* [Work to complete]
The expected answer is the set of lines in the data below between the line holding "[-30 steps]" and the line holding "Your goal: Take", inclusive, written out exactly.

* [Given data]
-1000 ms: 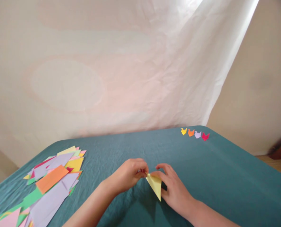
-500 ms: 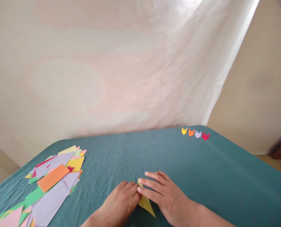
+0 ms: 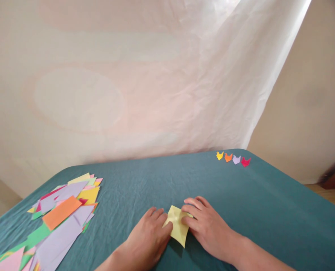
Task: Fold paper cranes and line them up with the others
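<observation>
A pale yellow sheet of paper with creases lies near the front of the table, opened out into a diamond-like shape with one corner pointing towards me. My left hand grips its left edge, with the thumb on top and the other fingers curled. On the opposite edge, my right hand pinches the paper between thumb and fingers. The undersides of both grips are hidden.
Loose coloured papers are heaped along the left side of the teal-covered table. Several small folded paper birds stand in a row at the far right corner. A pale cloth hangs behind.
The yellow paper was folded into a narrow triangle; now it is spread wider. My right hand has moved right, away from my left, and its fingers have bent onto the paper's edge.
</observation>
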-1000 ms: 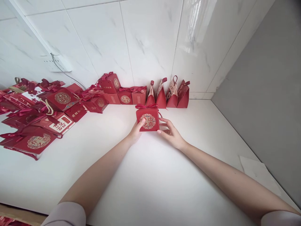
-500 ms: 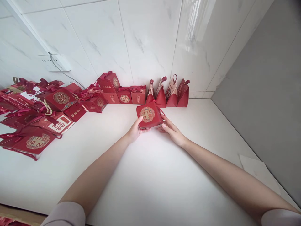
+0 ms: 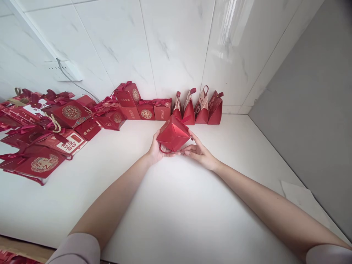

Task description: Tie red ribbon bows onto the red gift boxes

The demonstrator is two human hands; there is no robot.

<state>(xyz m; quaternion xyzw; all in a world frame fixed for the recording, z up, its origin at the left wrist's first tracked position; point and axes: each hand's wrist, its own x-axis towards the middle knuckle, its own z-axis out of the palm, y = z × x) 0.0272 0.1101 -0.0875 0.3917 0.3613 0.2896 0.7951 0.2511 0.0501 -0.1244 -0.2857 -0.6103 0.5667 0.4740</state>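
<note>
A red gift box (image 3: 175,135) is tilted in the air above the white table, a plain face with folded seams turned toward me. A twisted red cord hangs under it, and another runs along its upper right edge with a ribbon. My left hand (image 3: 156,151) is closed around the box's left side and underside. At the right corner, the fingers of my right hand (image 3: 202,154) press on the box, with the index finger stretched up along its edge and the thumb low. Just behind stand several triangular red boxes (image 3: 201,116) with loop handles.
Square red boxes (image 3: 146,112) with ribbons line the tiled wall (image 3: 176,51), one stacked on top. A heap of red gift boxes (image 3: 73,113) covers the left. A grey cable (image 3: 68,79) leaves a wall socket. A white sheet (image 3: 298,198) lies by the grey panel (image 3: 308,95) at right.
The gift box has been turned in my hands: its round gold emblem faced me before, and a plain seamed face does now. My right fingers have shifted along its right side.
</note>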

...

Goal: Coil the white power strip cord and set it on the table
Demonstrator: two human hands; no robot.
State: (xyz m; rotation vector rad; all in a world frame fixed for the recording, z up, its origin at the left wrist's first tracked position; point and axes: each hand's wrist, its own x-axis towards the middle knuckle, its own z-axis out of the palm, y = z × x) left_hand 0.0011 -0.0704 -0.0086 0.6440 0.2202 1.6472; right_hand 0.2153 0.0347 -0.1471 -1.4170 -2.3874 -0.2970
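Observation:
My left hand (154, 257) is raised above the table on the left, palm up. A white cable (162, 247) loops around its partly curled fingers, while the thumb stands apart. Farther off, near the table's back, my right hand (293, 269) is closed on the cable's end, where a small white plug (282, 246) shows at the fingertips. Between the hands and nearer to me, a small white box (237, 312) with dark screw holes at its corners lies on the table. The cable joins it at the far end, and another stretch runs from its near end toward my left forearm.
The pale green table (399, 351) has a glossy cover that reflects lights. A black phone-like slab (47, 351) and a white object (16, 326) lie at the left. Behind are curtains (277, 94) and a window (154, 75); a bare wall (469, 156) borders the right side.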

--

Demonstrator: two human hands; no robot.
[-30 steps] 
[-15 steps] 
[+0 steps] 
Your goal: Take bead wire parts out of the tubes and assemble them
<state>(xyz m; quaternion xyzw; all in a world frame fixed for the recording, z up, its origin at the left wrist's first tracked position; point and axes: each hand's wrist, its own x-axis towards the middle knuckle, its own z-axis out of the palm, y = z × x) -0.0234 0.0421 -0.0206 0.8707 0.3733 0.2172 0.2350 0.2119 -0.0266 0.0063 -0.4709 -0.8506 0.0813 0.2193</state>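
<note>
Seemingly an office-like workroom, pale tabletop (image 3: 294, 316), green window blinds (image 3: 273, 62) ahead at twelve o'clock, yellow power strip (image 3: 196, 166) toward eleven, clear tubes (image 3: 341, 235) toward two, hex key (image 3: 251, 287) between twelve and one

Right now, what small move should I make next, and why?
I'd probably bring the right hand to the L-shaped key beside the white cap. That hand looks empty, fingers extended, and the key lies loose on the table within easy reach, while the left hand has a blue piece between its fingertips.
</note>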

* [Written answer]
[-30 steps] 
[-15 steps] 
[+0 steps] 
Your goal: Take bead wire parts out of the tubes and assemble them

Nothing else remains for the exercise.